▶ _What needs to be done_
Wherever the word "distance" appears in a line of the records, copy that line.

▶ _Records contained in a dataset_

----------------------------------------

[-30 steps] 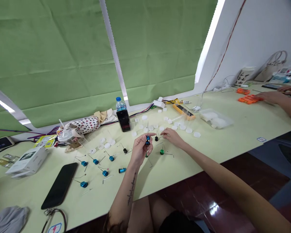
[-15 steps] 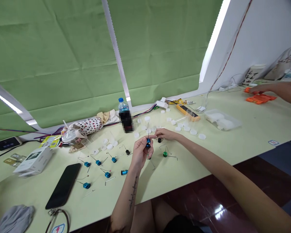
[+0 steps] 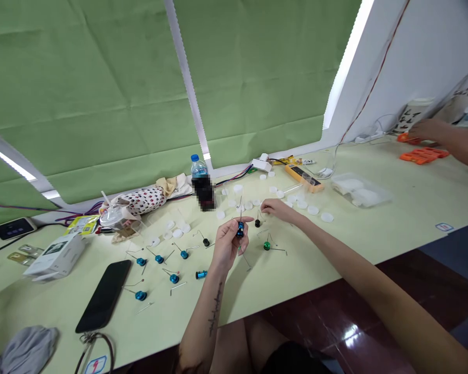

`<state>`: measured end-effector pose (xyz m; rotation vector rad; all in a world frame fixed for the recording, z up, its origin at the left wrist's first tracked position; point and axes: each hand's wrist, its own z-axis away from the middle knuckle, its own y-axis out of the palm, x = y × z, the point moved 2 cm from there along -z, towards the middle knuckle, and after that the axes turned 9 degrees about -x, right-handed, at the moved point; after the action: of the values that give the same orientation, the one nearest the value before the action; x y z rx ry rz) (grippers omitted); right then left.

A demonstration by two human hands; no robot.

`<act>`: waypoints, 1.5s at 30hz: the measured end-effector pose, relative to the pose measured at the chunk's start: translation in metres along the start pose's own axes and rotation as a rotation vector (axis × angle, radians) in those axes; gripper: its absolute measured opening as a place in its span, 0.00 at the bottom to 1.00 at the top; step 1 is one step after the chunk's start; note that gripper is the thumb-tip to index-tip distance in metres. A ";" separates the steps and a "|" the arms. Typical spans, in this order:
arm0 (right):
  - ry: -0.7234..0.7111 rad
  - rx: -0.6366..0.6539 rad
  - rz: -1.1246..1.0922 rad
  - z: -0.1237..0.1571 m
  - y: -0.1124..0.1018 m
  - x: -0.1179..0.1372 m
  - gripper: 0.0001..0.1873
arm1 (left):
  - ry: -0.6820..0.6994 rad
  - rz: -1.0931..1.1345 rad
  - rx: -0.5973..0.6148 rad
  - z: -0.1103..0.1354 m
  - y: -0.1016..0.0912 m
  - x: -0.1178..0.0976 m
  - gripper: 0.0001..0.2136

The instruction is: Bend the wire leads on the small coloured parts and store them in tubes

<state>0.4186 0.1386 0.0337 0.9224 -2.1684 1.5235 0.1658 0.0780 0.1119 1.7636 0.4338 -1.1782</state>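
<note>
Pale tabletop (image 3: 359,249) — left hand (image 3: 228,244) pinches a blue metal knob (image 3: 239,229).

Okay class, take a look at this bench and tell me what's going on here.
A person holds a small blue metal cylinder with wire leads upright in the left hand. The right hand lies just beyond it, nearest a small black cylinder. More wired cylinders, including a green one, lie scattered on the pale green bench, with white plastic caps behind them. At the far right, a co-worker's hand is near orange plastic pieces.
</note>
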 end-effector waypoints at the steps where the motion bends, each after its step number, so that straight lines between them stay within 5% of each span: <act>1: 0.039 -0.066 0.028 0.009 -0.011 -0.003 0.09 | 0.001 0.001 0.001 0.000 0.000 0.001 0.16; 5: 0.140 -0.216 0.120 0.051 -0.040 -0.012 0.09 | 0.003 0.001 0.006 0.000 0.000 0.003 0.17; 11: 0.187 -0.281 0.201 0.088 -0.028 -0.015 0.08 | -0.020 -0.012 0.044 0.002 0.005 0.007 0.17; 34: 0.227 -0.236 0.331 0.072 -0.019 -0.030 0.05 | -0.111 -0.044 0.131 0.007 0.010 0.021 0.18; 40: 0.227 -0.301 0.337 0.073 -0.027 -0.002 0.09 | -0.166 -0.061 0.127 0.009 0.015 0.029 0.20; 43: 0.202 -0.425 0.204 0.077 -0.035 0.042 0.14 | -0.181 -0.074 0.125 0.009 0.016 0.032 0.21; 45: 0.196 -0.477 -0.084 0.079 -0.039 0.078 0.17 | -0.195 -0.092 0.134 0.009 0.017 0.033 0.22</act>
<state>0.3948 0.0323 0.0793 0.6617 -2.1738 0.9456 0.1887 0.0557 0.0910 1.7357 0.3289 -1.4586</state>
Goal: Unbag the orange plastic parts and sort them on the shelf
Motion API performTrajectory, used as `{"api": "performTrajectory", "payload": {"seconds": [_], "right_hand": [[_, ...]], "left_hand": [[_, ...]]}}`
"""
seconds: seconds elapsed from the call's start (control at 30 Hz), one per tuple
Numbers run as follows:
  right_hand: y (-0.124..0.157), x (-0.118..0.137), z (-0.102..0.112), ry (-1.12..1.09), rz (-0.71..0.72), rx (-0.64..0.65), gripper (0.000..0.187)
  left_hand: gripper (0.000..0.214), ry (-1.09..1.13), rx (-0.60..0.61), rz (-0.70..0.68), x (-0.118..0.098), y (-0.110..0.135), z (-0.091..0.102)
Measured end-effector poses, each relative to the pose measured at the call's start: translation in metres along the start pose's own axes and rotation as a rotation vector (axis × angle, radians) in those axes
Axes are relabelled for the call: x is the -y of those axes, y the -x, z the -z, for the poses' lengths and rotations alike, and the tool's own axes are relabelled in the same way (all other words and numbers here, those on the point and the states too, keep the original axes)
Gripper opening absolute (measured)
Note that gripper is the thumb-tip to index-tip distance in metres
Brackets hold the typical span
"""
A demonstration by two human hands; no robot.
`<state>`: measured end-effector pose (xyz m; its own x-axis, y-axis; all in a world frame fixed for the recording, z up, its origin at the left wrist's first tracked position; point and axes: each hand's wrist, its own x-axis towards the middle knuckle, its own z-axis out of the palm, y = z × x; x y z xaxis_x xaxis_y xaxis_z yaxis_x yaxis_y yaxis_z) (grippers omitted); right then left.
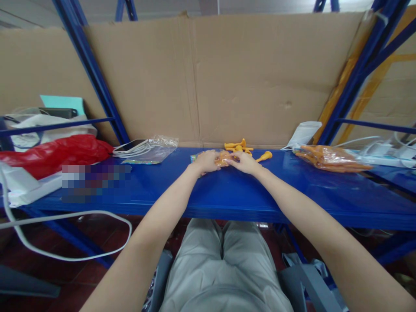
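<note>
Both of my hands rest on the blue shelf (227,190), close together near its back. My left hand (207,161) and my right hand (244,162) pinch a small clear packet with orange pieces inside (222,158) between them, fingers closed on it. Just behind the hands lie a few loose orange plastic pieces (238,146), and one more orange piece (264,156) lies to the right of my right hand.
A clear bag of orange parts (328,157) lies at the right with white cables (383,149). At the left are a phone (130,145), empty clear bags (156,149), a red bag (58,152) and a white cable loop (65,234). Cardboard (227,78) backs the shelf.
</note>
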<state>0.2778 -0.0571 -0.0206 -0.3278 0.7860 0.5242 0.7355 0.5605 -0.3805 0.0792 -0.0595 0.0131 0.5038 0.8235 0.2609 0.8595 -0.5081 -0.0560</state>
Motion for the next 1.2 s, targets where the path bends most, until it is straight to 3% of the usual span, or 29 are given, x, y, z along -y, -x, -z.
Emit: {"api": "performTrajectory", "payload": {"seconds": [0.17, 0.43, 0.57, 0.7, 0.9, 1.03, 1.2], "right_hand": [[0.0, 0.001, 0.004, -0.027, 0.038, 0.005, 0.036], [-0.003, 0.004, 0.012, -0.023, -0.025, -0.017, 0.014], [-0.002, 0.007, 0.016, 0.042, -0.066, -0.08, 0.016], [-0.005, 0.003, 0.017, -0.081, -0.269, -0.275, 0.018], [-0.01, 0.0, 0.012, -0.706, -0.732, -0.44, 0.019], [-0.01, 0.007, 0.016, -0.939, -0.851, -0.525, 0.015], [-0.007, 0.009, 0.02, -1.043, -0.926, -0.499, 0.014]], "left_hand": [[0.041, 0.092, -0.048, -0.02, -0.003, 0.002, 0.004], [0.034, 0.124, -0.068, -0.019, -0.004, 0.001, 0.006], [0.03, 0.124, -0.069, -0.018, -0.006, 0.002, 0.008], [0.03, 0.094, -0.064, -0.039, -0.011, 0.005, 0.01], [0.037, 0.077, -0.129, 0.055, -0.031, 0.007, 0.006], [0.038, 0.045, -0.189, 0.097, -0.051, 0.01, 0.002], [0.038, 0.083, -0.215, 0.081, -0.064, 0.012, 0.001]]}}
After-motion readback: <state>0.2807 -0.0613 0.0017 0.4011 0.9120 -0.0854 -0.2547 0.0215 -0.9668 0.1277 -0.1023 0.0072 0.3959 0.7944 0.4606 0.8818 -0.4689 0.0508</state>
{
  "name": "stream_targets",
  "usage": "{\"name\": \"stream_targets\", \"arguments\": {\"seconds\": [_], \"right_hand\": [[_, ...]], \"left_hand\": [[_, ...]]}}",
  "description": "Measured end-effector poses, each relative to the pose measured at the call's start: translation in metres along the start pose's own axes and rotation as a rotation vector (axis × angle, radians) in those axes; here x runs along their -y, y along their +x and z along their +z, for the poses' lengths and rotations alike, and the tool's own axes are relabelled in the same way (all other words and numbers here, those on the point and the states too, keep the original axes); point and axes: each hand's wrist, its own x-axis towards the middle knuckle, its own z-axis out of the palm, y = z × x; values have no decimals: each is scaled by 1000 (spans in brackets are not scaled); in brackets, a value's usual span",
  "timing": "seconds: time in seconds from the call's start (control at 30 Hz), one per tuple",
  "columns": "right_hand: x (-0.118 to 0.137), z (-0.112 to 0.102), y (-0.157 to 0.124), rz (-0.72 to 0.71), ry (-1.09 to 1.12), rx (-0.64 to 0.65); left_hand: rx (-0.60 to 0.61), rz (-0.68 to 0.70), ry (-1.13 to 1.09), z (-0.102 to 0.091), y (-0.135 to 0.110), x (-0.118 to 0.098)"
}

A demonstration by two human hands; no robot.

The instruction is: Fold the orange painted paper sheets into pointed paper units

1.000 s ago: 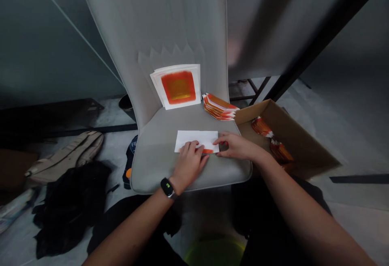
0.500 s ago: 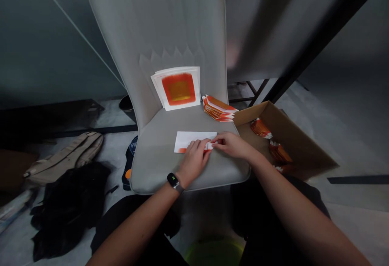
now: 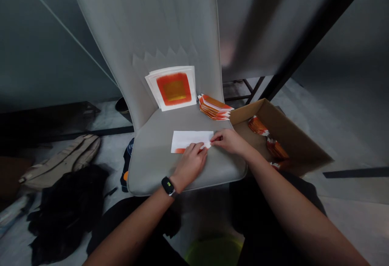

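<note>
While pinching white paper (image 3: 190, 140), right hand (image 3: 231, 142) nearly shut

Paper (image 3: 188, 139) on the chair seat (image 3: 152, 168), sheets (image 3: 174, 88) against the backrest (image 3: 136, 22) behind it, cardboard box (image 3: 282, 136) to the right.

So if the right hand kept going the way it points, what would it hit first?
The white paper on the chair seat: the right hand points left, and its fingertips are right at the paper's edge. They may already touch it; depth is hard to judge from here.
</note>
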Motion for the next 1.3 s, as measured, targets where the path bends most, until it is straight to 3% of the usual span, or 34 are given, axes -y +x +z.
{"name": "stream_targets", "arguments": {"seconds": [0.3, 0.63, 0.77, 0.87, 0.93, 1.03, 1.17, 1.3], "right_hand": [[1, 3, 4, 84, 56, 7], [1, -1, 9, 140, 21, -57], [13, 1, 3, 32, -90, -63], [38, 17, -7, -133, -256, -94], [55, 32, -14, -237, -297, -48], [73, 47, -19, -293, -350, -46], [79, 46, -17, -240, -372, -145], [76, 48, -13, -312, -407, -76]], "left_hand": [[106, 13, 61, -8, -2, -6], [83, 8, 18, -12, -16, 7], [63, -40, -9, -15, -32, 36], [55, -79, -6, -19, -45, 61], [41, -105, -9, -24, -53, 72], [11, -171, -21, -30, -59, 79], [-6, -220, -64, -34, -60, 81], [-5, -239, -118, -35, -58, 85]]}}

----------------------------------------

▶ _Exercise output_
`<act>`: waypoints, 1.5s at 30hz: the measured end-effector pose, relative to the pose measured at the chunk's start: translation in metres along the start pose's own axes and rotation as a rotation vector (axis × angle, radians) in those axes; gripper: its absolute measured opening as a place in its span, 0.00 at the bottom to 1.00 at the top; step 1 is one step after the chunk's start; note that gripper is the thumb-tip to index-tip distance in metres. A ";" separates the steps and a "|" the arms. Typical spans, in this order:
Note that gripper is the thumb-tip to index-tip distance in metres

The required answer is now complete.